▶ [What is expected]
Would you filter these records and copy every line that has the word "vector"?

▶ [Stored data entries]

______

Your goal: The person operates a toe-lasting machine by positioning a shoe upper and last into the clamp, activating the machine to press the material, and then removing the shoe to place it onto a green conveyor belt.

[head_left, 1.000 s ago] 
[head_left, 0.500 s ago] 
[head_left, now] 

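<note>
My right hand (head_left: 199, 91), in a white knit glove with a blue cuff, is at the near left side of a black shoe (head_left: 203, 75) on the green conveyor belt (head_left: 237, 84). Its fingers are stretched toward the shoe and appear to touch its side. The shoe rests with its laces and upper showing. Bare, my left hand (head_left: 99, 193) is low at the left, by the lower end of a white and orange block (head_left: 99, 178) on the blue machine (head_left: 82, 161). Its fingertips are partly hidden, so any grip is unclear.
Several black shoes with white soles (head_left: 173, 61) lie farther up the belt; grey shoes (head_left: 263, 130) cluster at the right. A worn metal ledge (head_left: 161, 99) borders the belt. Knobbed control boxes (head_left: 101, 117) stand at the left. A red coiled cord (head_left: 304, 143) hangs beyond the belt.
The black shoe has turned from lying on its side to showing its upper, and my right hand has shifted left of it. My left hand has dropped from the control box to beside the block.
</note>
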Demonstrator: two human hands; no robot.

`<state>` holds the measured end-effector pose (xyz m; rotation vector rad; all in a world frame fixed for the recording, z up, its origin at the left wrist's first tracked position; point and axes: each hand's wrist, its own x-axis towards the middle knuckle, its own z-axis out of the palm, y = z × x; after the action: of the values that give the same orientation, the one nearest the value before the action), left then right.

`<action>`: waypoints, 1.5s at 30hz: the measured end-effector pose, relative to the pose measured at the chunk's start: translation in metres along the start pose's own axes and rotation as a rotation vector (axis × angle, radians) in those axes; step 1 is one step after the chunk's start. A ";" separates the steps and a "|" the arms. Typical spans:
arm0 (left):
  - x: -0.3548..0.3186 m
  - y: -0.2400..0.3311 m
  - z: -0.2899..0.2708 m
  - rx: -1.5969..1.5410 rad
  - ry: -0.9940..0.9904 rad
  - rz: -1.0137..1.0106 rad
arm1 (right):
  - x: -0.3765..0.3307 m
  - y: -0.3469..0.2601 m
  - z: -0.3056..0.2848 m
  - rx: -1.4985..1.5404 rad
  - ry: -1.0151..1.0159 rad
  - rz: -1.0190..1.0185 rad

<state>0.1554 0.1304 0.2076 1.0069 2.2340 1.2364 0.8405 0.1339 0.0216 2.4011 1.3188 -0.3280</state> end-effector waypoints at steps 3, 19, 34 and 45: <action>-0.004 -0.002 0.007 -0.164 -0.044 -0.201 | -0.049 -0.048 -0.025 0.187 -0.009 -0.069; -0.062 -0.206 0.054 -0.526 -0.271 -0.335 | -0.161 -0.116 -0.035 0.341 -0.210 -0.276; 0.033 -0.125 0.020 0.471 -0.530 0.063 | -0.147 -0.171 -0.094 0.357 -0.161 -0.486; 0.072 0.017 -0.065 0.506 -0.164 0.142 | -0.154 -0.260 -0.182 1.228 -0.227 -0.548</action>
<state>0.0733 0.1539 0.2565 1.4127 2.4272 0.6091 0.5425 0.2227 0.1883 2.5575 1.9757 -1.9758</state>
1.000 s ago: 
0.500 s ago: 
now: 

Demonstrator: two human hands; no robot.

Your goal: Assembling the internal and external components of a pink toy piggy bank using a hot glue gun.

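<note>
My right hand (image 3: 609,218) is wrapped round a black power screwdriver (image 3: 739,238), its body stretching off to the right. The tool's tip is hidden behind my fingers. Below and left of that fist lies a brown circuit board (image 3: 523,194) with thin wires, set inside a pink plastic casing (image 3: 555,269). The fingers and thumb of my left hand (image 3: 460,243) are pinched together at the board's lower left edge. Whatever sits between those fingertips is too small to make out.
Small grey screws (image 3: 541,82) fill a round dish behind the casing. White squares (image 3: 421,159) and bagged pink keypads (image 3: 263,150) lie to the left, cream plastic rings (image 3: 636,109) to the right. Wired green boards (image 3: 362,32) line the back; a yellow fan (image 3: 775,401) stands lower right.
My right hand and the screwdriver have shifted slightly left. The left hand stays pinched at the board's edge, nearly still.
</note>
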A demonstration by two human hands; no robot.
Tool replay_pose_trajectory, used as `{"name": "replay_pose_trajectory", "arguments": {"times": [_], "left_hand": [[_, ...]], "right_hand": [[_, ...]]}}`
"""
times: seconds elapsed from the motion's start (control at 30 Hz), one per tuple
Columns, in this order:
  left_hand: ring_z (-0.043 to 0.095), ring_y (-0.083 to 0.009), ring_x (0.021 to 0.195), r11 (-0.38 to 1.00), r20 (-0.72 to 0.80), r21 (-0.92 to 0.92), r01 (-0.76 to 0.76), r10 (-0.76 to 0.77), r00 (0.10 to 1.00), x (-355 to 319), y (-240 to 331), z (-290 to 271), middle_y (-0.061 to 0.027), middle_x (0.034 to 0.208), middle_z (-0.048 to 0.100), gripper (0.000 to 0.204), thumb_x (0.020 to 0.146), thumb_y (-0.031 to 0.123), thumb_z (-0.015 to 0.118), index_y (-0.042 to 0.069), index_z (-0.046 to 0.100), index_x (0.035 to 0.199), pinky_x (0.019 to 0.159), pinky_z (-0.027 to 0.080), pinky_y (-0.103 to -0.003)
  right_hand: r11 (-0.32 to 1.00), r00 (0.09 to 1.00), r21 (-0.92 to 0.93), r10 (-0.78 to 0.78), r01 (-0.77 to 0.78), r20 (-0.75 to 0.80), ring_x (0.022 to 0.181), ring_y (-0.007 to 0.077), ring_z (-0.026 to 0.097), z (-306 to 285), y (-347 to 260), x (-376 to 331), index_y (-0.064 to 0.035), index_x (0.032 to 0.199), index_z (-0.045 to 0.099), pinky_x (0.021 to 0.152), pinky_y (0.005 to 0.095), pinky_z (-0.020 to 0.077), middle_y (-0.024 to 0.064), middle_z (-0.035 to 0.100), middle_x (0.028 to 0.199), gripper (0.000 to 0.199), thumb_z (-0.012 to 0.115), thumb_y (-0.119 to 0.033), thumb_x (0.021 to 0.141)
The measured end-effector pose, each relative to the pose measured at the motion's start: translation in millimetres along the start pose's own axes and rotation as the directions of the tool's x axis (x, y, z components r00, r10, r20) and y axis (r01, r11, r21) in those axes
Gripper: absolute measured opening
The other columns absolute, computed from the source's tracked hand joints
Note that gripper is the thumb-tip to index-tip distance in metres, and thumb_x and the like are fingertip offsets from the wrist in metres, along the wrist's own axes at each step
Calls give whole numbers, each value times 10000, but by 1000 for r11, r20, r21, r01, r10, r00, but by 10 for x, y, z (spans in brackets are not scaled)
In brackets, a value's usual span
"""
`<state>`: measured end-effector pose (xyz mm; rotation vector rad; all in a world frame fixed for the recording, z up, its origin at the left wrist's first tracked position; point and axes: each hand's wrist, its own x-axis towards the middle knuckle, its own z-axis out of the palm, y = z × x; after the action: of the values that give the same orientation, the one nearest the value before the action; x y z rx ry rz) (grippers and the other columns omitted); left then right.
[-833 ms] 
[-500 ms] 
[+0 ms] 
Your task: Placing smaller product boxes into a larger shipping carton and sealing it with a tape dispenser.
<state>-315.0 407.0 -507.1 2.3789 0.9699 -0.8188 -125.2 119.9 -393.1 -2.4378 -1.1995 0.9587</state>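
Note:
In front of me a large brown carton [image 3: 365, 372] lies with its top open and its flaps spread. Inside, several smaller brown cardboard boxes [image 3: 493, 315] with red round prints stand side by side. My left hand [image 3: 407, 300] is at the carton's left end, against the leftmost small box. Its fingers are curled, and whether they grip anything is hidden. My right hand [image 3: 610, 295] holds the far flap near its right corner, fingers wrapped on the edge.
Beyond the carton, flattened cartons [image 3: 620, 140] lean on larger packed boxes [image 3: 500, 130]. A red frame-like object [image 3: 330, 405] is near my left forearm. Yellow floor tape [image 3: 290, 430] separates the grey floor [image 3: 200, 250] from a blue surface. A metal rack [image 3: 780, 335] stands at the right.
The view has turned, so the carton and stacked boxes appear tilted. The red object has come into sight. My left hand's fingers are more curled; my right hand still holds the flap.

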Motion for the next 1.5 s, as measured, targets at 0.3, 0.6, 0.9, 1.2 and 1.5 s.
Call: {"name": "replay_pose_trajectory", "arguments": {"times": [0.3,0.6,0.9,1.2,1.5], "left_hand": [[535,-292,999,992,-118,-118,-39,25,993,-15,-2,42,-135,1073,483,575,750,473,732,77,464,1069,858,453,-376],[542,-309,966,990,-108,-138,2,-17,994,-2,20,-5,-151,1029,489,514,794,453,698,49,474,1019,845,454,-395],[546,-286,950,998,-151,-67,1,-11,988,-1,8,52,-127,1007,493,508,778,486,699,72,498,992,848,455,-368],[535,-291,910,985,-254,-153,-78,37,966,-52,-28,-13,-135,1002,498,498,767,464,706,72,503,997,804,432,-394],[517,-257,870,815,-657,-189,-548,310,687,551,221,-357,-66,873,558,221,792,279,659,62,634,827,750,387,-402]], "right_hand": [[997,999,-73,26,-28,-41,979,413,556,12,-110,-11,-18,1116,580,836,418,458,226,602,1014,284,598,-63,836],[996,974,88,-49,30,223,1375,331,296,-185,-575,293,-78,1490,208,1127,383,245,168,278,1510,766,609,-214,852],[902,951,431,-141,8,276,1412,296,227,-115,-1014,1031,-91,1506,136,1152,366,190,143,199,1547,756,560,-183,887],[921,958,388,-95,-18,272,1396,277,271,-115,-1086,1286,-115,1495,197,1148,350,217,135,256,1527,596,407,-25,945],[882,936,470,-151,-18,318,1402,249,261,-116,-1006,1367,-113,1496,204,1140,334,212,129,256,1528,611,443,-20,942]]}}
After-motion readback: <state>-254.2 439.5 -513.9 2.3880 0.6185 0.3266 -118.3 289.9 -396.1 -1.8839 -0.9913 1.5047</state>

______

▶ [Your solution]
`<state>` holds the measured end-effector pose (xyz m; rotation vector rad; all in a world frame fixed for the recording, z up, its origin at the left wrist's first tracked position; point and axes: each hand's wrist, its own x-axis towards the middle knuckle, its own z-axis out of the palm, y = z × x; after the action: of the values that give the same orientation, the one nearest the value before the action), left then right.
`<action>`: waypoints, 1.5s at 30hz: the measured end-effector pose, relative to the pose measured at the chunk's start: translation in metres along the start pose's own axes and rotation as a rotation vector (axis × angle, radians) in those axes; step 1 is one step after the chunk's start. A ";" separates the steps and a "|" the arms. Typical spans:
`<state>`: measured end-effector pose (xyz mm; rotation vector rad; all in a world frame fixed for the recording, z up, its origin at the left wrist's first tracked position; point and axes: each hand's wrist, its own x-axis towards the middle knuckle, its own z-axis out of the palm, y = z × x; after the action: of the values that give the same orientation, the one nearest the value before the action; x y z rx ry rz) (grippers and the other columns omitted); left then right.

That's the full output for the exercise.